In the instant case the court has sustained a plea of prescription to the prosecution of the defendant, and dismissed the charges against him prior to his trial on the merits, and in doing so, in my opinion, has committed error. Under the past jurisprudence of this court it has been its policy to refuse to consider such a plea prior to trial of the case on the merits. A defendant in such a case has a remedy by appeal in the event of conviction. See Marr’s Crim.Jur., sec. 483, p. 739; State ex rel. Crozier v. Judge, 49 La.Ann. 1451, 22 So. 421; State ex rel. Marceaux v. Judge, 51 La.Ann. 197, 25 So. 104; State v.

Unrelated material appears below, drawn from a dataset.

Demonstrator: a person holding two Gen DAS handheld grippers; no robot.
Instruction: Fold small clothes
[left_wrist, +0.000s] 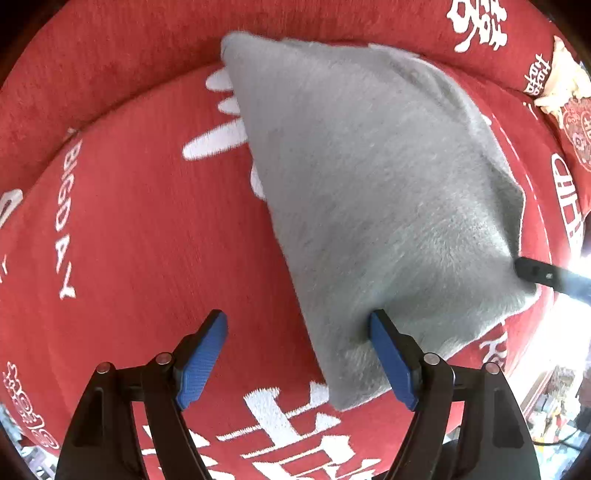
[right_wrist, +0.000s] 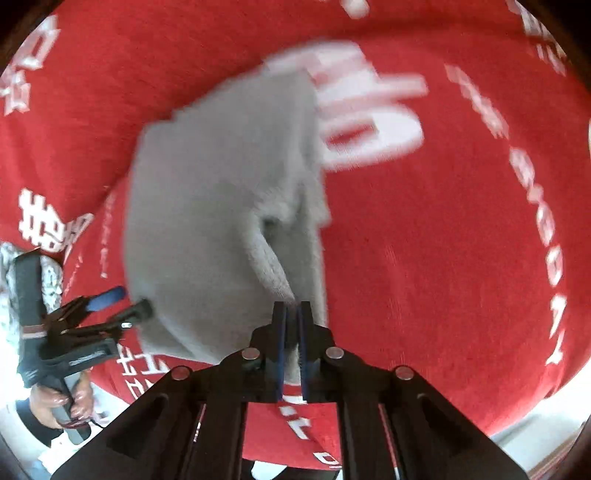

Conradi, 130 La. 701, 58 So. 515. The reason for the rule and policy of the court in refusing to pass upon a case of this nature in the past has been that the granting of such a writ necessitated the trial of criminal cases piecemeal, and a criminal prosecution would in effect be endless if a defendant could stop the proceedings against him at every stage of the trial at which a ruling is made against him, — on a plea of prescription, plea of unconstitutionality of a statute, motion to quash, etc. I see no reason for making an exception to the rule in this case.
It is true that we inadvertently granted a writ and rendered an opinion once before, see State v. Bradford, 217 La. 32, 45 So.2d 897, but the fact that we committed error in granting the writ at that time is no reason in my opinion for perpetuatiñg the error, *1095and the writ in the instant case should not have been granted and should now be recalled and set aside. See State ex rel. Crozier v. Judge, supra; State ex rel. Marceaux v. Judge, supra.
For these reasons I respectfully dissent.